- Task goal: Images in the data are to be skipped, while every line is restated exactly as written.

- Dataset section:
•••
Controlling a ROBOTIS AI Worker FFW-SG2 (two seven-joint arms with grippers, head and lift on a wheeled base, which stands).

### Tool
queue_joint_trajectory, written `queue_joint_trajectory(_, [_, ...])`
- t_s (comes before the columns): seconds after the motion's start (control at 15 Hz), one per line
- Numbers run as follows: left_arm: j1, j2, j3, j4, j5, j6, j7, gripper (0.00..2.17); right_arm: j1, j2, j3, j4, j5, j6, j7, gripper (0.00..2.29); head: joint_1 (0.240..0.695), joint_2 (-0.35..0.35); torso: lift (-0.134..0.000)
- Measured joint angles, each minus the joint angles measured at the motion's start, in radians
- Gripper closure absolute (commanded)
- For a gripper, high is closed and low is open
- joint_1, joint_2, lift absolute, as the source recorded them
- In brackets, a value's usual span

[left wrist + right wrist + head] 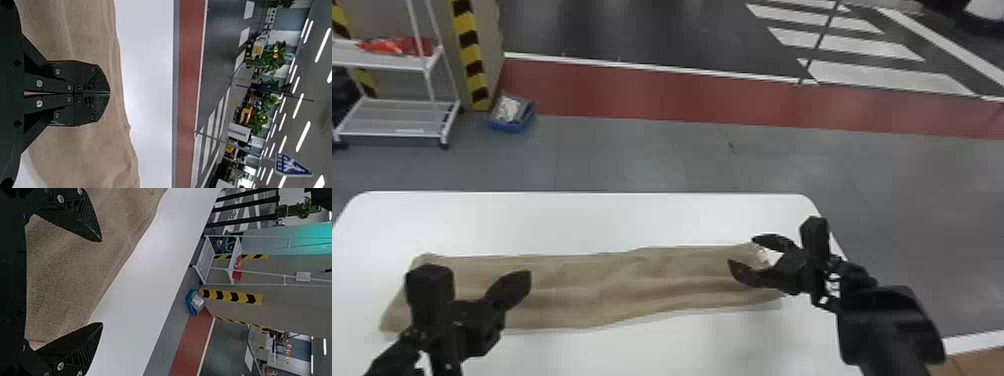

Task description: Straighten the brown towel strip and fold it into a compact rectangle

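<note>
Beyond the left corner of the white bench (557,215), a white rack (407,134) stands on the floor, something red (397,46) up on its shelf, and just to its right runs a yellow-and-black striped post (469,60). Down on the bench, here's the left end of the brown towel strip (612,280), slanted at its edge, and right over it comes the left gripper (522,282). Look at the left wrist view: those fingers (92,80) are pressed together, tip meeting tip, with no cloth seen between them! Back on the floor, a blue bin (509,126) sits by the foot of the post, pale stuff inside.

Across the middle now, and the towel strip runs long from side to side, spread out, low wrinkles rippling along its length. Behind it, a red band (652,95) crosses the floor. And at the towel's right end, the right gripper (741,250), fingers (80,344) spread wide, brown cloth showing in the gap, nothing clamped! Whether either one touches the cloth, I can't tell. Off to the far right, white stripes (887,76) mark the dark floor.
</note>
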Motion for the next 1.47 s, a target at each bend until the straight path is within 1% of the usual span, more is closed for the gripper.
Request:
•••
- Exercise result:
Controlling a ROBOTIS AI Worker FFW-SG2 (two seven-joint arms with grippers, head and lift on a wheeled base, which stands).

### Tool
queue_joint_trajectory, written `queue_joint_trajectory(_, [_, ...])`
- t_s (comes before the columns): seconds after the motion's start (control at 15 Hz), one per line
- Numbers run as follows: left_arm: j1, j2, j3, j4, j5, j6, j7, gripper (0.00..2.17); right_arm: j1, j2, j3, j4, j5, j6, j7, gripper (0.00..2.29); head: joint_1 (0.240..0.695), joint_2 (-0.35..0.35); torso: lift (-0.134..0.000)
- Measured joint angles, each minus the joint angles measured at the motion's start, in radians
- Gripper closure absolute (commanded)
- For a gripper, high is closed and low is open
- joint_1, joint_2, lift absolute, as the source recorded them
- In brackets, a value's usual span

[left wrist + right wrist + head] 

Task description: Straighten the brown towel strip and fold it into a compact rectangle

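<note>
Beyond the left corner of the white bench (557,215), a white rack (407,134) stands on the floor, something red (397,46) up on its shelf, and just to its right runs a yellow-and-black striped post (469,60). Down on the bench, here's the left end of the brown towel strip (612,280), slanted at its edge, and right over it comes the left gripper (522,282). Look at the left wrist view: those fingers (92,80) are pressed together, tip meeting tip, with no cloth seen between them! Back on the floor, a blue bin (509,126) sits by the foot of the post, pale stuff inside.

Across the middle now, and the towel strip runs long from side to side, spread out, low wrinkles rippling along its length. Behind it, a red band (652,95) crosses the floor. And at the towel's right end, the right gripper (741,250), fingers (80,344) spread wide, brown cloth showing in the gap, nothing clamped! Whether either one touches the cloth, I can't tell. Off to the far right, white stripes (887,76) mark the dark floor.
</note>
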Motion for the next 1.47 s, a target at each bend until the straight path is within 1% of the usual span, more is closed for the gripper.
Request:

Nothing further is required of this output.